Alissa Wahid Ungkap Tujuh Dosa Sosial Perusak Kehidupan Manusia
Selasa, 13 Juli 2021 | 09:00 WIB
Jakarta, NU Online
Koordinator Nasional Jaringan Gusdurian, Alissa Wahid, menyampaikan bahwa dalam kehidupan ada tujuh dosa sosial yang dapat merusak kehidupan manusia. Menurut Mahatma Gandhi, ketujuh poin itu merupakan hal yang dapat merusak peradaban manusia.
“Yaitu politik tanpa prinsip, ilmu pengetahuan tanpa kemanusiaan, kekayaan tanpa kerja keras, beribadah tanpa pengorbanan, bersenang-senang tanpa nurani, pendidikan tanpa karakter, dan perdagangan tanpa moralitas,” kata Alissa pada dialog bertajuk ‘Menanamkan Tauhid kepada Anak’ melalui channel YouTube Abu Marlo, Selasa (13/7).
Ia menyebutkan, yang demikian itu sudah terjadi dan sangat dekat dengan kehidupan masyarakat sehari-hari. Misalnya, pada kasus-kasus kekerasan dalam rumah tangga (KDRT) yang berdampak pada meningkatnya angka perceraian. Seringkali latar belakang yang dijadikan alasan oleh pihak terkait adalah karena kekurangan pendidikan agama.

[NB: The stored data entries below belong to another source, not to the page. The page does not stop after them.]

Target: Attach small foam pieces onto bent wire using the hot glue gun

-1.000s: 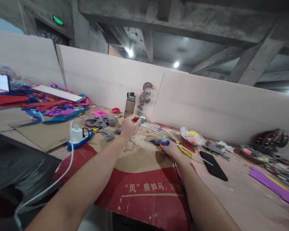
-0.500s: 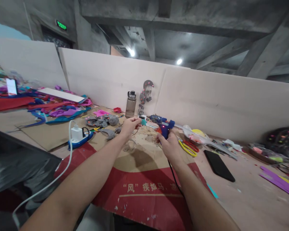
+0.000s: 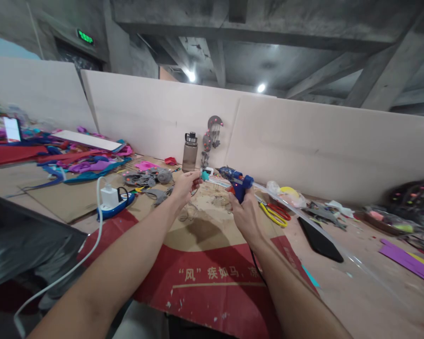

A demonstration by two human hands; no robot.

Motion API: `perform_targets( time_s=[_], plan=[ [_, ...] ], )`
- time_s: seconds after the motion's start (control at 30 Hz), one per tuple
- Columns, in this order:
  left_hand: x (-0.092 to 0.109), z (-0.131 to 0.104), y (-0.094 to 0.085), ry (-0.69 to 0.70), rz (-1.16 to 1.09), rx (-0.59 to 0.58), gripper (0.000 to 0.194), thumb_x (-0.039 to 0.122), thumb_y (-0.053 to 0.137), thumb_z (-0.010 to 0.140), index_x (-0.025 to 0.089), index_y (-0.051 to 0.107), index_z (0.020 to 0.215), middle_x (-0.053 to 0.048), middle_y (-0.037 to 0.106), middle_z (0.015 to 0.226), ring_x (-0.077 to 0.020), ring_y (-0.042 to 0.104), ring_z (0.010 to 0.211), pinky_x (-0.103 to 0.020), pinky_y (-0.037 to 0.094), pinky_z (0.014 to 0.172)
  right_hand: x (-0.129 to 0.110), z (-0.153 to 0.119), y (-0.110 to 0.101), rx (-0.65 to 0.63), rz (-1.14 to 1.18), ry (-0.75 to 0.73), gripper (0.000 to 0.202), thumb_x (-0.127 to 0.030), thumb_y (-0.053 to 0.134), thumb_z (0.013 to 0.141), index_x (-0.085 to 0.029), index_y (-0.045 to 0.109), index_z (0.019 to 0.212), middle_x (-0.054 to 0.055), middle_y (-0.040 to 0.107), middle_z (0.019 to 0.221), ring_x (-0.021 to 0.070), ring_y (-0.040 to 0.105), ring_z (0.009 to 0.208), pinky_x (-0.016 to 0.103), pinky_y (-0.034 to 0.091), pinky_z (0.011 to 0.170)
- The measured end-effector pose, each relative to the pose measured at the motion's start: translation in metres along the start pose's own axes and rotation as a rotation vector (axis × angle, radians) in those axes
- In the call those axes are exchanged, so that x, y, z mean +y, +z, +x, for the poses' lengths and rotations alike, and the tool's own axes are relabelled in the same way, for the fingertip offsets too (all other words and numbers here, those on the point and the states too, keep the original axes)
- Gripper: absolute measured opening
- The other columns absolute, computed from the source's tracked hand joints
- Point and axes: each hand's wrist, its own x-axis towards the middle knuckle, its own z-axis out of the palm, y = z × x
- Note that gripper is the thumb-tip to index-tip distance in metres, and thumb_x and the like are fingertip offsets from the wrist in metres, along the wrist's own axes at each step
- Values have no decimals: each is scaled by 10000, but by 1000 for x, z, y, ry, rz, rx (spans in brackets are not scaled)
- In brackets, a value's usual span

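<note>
Between the fingertips of my left hand (image 3: 187, 187) is a small teal flower-shaped piece (image 3: 205, 175). My right hand (image 3: 246, 214) is wrapped round the handle of a blue glue gun (image 3: 236, 179), its nozzle pointing left toward the teal piece but apart from it. A long clear glue stick (image 3: 304, 216) runs out of the gun's back, down to the right. Below both hands lies a red and tan cardboard sheet (image 3: 219, 270). Grey felt pieces (image 3: 144, 178) lie left of my left hand.
Yellow- and red-handled scissors (image 3: 273, 216) and a black phone (image 3: 320, 240) lie on the right. A bottle (image 3: 190, 153) stands behind my left hand, near a grey moon-shaped hanging ornament (image 3: 215, 123). A blue power strip (image 3: 116, 207) with a white cable sits on the left.
The teal piece has turned and now shows its flower shape. The glue gun's long stick now stretches further down to the right, over the phone. My hands hold nearly the same place.
</note>
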Motion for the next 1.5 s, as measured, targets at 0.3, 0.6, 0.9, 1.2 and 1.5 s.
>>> perform_targets(
  time_s=[0.3,0.6,0.9,1.2,1.5],
  plan=[
    [-2,-8,6,43,100,-41,281,317,786,574,115,637,700,-25,622,603,-82,551,549,-181,361,487,-6,-1,2,-71,-110,-30,262,-264,496,825,-176,553,1066,102,667,975,239,619,876,385,469,828],
    [-3,-10,8,76,136,-77,260,335,763,626,119,637,696,-20,609,608,-76,526,536,-195,363,503,-8,-4,2,-150,-252,-3,350,-289,463,839,-149,524,1155,154,657,1006,303,618,944,434,467,848],
    [-1,-14,11,70,141,-100,266,337,769,627,117,632,686,-29,618,622,-83,541,545,-199,379,510,-3,-4,5,-141,-309,-35,359,-292,464,847,-138,520,1167,185,639,1085,320,599,1019,461,452,895],
    [2,-18,14,46,139,-84,238,297,773,627,120,628,690,-15,602,612,-80,540,537,-198,388,508,-4,-5,5,-144,-311,-37,394,-323,455,850,-121,536,1178,196,641,1086,316,614,982,462,465,875],
    [2,-18,13,40,125,-89,278,314,793,596,119,620,690,-12,604,617,-76,544,536,-195,394,508,-1,-5,6,-144,-305,-41,401,-325,448,860,-125,532,1197,194,640,1106,314,617,993,465,467,886]
  ],
)
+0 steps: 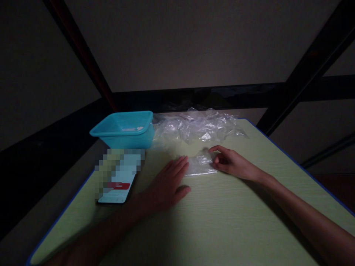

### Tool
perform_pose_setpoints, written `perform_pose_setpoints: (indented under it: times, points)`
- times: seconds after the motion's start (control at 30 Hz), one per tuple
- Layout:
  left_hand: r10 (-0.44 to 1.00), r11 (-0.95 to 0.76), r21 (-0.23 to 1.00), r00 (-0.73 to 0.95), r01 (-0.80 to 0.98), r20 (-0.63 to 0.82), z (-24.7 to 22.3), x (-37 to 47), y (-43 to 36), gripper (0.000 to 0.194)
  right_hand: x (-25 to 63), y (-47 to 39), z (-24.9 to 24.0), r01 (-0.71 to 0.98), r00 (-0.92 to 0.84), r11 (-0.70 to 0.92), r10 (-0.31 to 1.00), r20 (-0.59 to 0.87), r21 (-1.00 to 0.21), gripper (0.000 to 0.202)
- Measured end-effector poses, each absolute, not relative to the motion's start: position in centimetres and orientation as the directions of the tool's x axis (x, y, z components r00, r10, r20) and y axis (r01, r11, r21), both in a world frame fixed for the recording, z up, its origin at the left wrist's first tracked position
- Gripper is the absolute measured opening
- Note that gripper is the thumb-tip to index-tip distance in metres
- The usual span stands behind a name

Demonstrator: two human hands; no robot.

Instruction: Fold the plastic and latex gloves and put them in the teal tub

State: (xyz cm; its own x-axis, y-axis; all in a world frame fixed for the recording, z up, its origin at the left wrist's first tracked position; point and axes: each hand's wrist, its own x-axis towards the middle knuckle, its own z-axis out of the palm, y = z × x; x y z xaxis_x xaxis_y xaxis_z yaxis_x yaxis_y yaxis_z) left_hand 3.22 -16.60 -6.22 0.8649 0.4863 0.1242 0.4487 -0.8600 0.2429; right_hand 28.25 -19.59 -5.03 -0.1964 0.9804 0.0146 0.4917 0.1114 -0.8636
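A clear plastic bag (200,166), flattened and folded with a straight near edge, lies on the pale green table (222,221). My left hand (169,183) rests flat with fingers stretched out, its fingertips on the bag's left end. At the right end, my right hand (229,162) has its fingers curled, with the index finger and thumb at the bag's edge, pinching it. Behind both hands, a heap of crumpled clear plastic bags (205,127) spreads along the table's far edge.
A turquoise plastic basket (126,139) stands at the far left, with something clear inside. Nearer, a phone (119,181) with a lit, partly pixelated screen lies left of my left hand. The table has a blue edge; a wall rises behind it.
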Motion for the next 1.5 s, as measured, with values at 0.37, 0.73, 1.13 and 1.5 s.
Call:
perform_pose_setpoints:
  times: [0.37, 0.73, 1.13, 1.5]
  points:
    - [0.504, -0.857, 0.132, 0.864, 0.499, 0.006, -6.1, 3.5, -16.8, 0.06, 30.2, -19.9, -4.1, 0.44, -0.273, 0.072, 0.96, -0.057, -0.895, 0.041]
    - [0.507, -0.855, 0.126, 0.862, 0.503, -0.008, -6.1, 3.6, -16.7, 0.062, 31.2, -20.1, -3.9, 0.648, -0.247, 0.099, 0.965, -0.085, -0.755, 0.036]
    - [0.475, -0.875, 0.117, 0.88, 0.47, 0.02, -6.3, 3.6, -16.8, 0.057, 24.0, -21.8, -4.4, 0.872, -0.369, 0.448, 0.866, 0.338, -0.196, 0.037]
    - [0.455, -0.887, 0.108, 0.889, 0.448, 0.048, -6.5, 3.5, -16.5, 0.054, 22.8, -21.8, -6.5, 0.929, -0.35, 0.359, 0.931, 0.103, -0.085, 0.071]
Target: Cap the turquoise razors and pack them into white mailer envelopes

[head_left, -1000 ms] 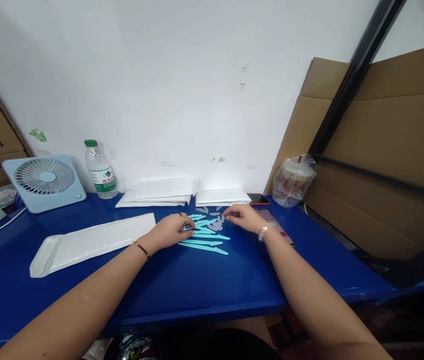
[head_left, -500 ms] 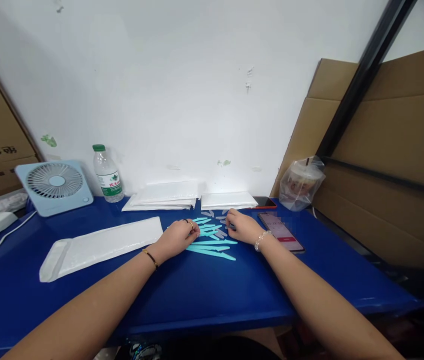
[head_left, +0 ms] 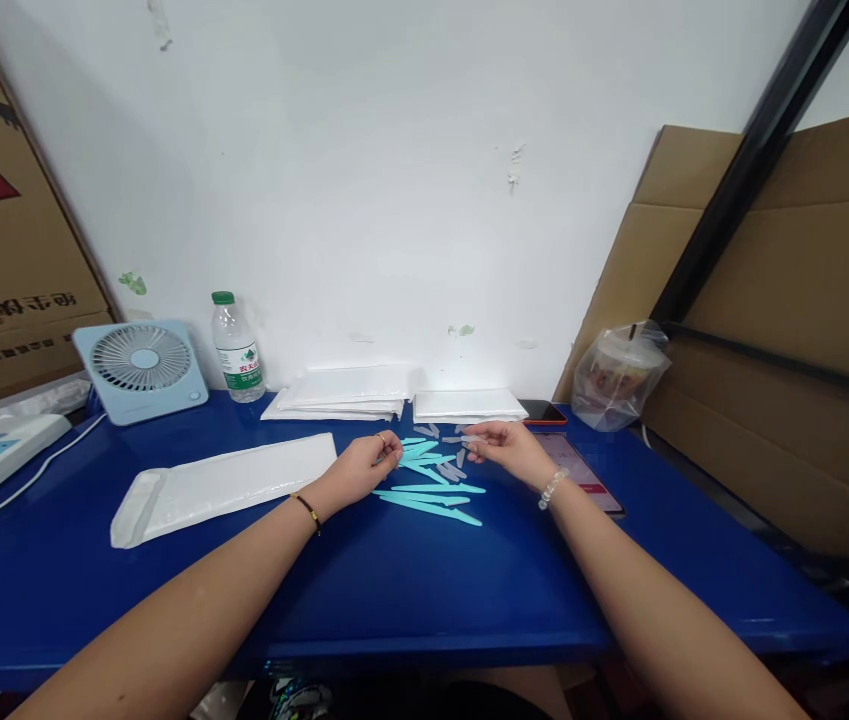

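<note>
Slim turquoise sticks shaped like eyebrow razors [head_left: 431, 508] lie fanned out on the blue table, several in a lower group and several in an upper one. Among and behind them are small translucent grey caps [head_left: 452, 471]. My left hand [head_left: 360, 470] is closed in a pinch at the left end of the upper group, with a turquoise eyebrow razor at its fingertips. To the right of the pile, my right hand [head_left: 510, 450] pinches what looks like a translucent grey cap between thumb and fingers. Its fingers partly hide that piece.
A long white padded envelope [head_left: 225, 485] lies left of my left hand. White packets [head_left: 341, 392] are stacked along the wall, beside a water bottle [head_left: 239, 350] and a blue fan [head_left: 143, 370]. At right are a phone [head_left: 581, 470], another phone [head_left: 544, 411] and a bagged drink cup [head_left: 619, 375].
My right hand has lifted slightly and opened its pinch a little, showing the grey piece. My left hand stays at the turquoise razors. The whole view has shifted slightly left.
</note>
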`<control>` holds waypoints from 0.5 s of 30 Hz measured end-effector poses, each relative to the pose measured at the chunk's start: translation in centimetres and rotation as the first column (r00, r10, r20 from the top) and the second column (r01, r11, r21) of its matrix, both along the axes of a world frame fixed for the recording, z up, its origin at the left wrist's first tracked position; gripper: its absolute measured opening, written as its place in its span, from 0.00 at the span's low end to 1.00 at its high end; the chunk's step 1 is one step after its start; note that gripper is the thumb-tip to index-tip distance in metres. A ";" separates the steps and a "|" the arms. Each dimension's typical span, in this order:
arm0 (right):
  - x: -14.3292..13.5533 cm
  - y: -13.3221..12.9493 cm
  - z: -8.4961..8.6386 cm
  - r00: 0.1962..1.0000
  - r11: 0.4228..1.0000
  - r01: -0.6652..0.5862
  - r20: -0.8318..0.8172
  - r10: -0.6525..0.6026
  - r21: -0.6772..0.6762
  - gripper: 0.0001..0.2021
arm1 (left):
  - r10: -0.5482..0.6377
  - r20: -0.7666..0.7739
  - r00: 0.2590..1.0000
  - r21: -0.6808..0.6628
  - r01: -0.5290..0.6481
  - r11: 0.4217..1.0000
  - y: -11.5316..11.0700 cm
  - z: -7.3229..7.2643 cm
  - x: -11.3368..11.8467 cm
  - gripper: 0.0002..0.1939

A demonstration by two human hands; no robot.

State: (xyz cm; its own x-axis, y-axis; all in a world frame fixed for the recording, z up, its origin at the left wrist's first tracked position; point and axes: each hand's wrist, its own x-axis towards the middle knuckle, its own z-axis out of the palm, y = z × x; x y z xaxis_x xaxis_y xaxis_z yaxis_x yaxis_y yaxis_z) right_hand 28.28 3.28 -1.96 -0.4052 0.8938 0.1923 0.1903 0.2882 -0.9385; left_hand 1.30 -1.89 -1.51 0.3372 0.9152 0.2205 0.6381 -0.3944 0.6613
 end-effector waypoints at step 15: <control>-2.4 -1.5 0.1 0.991 0.999 -0.024 -0.130 0.020 -0.033 0.15 | -0.041 -0.061 0.997 0.029 0.043 0.999 -0.1 0.0 0.2 0.15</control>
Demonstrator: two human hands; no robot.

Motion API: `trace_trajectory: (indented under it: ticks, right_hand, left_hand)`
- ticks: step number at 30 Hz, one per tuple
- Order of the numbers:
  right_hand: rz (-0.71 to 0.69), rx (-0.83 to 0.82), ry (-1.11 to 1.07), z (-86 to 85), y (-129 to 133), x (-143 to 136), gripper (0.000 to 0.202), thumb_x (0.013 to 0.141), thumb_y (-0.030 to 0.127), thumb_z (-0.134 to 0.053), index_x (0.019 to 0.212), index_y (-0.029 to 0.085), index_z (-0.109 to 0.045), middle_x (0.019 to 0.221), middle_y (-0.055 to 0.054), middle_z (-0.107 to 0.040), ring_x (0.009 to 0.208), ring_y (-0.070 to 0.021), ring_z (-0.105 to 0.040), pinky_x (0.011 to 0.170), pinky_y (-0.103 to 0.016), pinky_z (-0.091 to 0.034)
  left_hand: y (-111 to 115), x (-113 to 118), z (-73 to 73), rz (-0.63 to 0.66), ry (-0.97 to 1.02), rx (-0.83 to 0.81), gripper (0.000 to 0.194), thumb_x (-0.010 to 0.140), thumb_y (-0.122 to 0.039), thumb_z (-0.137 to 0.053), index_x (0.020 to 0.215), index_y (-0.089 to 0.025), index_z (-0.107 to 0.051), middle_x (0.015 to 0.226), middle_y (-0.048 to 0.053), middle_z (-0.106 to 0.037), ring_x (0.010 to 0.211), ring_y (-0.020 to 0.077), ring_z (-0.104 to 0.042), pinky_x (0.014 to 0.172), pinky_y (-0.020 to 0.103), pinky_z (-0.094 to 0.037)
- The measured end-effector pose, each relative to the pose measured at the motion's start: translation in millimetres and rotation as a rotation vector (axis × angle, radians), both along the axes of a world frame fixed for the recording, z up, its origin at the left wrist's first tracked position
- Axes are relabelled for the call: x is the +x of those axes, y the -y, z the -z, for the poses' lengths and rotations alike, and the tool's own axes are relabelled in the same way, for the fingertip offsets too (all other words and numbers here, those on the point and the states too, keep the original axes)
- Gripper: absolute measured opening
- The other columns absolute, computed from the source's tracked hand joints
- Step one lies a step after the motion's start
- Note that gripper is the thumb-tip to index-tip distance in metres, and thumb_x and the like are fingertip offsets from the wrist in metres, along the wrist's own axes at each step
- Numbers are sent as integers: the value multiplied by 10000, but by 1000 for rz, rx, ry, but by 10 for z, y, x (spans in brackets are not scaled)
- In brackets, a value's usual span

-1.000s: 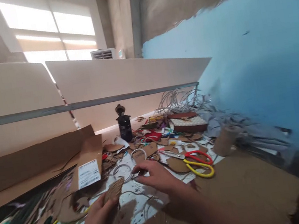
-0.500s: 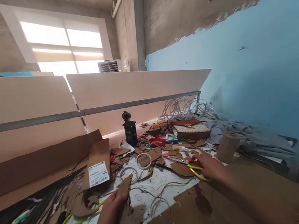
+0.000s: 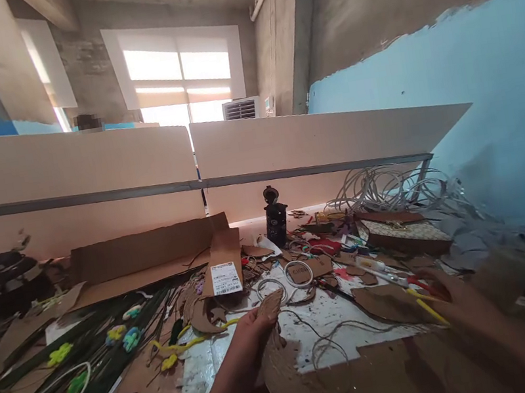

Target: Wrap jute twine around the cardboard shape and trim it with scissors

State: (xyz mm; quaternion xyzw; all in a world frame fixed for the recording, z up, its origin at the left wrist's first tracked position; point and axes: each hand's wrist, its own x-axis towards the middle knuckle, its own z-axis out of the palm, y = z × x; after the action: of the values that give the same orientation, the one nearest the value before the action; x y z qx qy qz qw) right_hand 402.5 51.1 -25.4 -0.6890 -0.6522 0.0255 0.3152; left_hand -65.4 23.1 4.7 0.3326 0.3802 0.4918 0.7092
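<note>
My left hand (image 3: 252,337) is closed around the edge of a curved, ragged-edged cardboard piece (image 3: 293,374), whose torn end pokes up past the fingers. Over on the right, my right hand (image 3: 442,294) is closed at the handles of scissors (image 3: 420,296) with red and yellow grips; motion blurs the fingers. The blades point away to the left, above a flat cardboard piece (image 3: 391,302). Thin twine (image 3: 332,338) lies looped between my hands. Two white rings (image 3: 299,274) rest just beyond the left hand.
Cardboard scraps cover the table around a black bottle (image 3: 277,224) with its lid up. An open cardboard box (image 3: 152,254) lies left, near yarn flowers (image 3: 61,353). A patterned handbag (image 3: 397,228) and coiled white tubing (image 3: 381,188) are at the back right, before a white partition (image 3: 308,139).
The view has swung left, so everything appears farther right. My right hand has drawn the scissors slightly to the right. The left hand keeps its hold on the curved cardboard.
</note>
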Motion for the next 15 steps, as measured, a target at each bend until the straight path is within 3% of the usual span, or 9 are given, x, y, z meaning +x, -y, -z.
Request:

“Dalam kasus-kasus seperti itu, ketika ditanya apa penyebabnya, banyak dari penghulu maupun penyuluh Kantor Urusan Agama (KUA) yang menjawab kurangnya pendidikan agama,” papar Sekretaris Lembaga Kemaslahatan Keluarga (LKK) Pengurus Besar Nahdlatul Ulama (PBNU) ini.
Padahal, menurut Alissa, jawaban tersebut tidak seharusnya diutarakan dalam merespons hal ini. Sebab, bila ditilik secara luas dewasa ini acara-acara keagamaan dapat dengan mudah diakses lewat berbagai macam platform media sosial.
“Tapi kenapa problem seperti itu banyak terjadi di sekitar kita,” ujar Aktivis Sosial Kemanusiaan ini.
Sebagaimana ditegaskan Alissa, jawabannya adalah karena tidak sedikit dari pemuka agama yang memaknai ketauhidan dalam beragama hanya sebatas lewat ritual-ritual ibadah saja, yang membuatnya tabu dalam memaknai hakikat tauhid itu sendiri.
“Padahal shalat lima waktu, zakat, dan lainnya. Itu adalah ekspresi ketauhidan,” tegas putri sulung Gus Dur ini.
Sementara itu, ketauhidan yang ia maksud adalah ketika seseorang menitikberatkan dirinya sebagai seorang hamba di hadapan Allah dengan cara menyakini dan tidak menyekutukan-Nya. Karena hal itu merupakan wujud dari mengesakan Tuhan.
“Menjadikan Allah sebagai sumber itu adalah ketauhidan,” jelas perempuan bernama lengkap Alissa Qothrunnada Munawwaroh ini.
Dalam beragama, lanjut dia, ketauhidan manusia terhadap Allah tidak bisa diartikan hanya melakukan ritual-ritual ibadah. Lebih dari itu, manusia yang secara lahiriyah kodratnya sebagai makhluk sosial bertanggung jawab membangun kehidupan bersama-sama.
“Kalau kita menyebut diri sebagai hamba Allah, maka yang harus diingat bahwa di muka bumi ini kita diberi peran sebagai khalifah fil 'ardl (khalifah di muka bumi),” imbuh Alissa.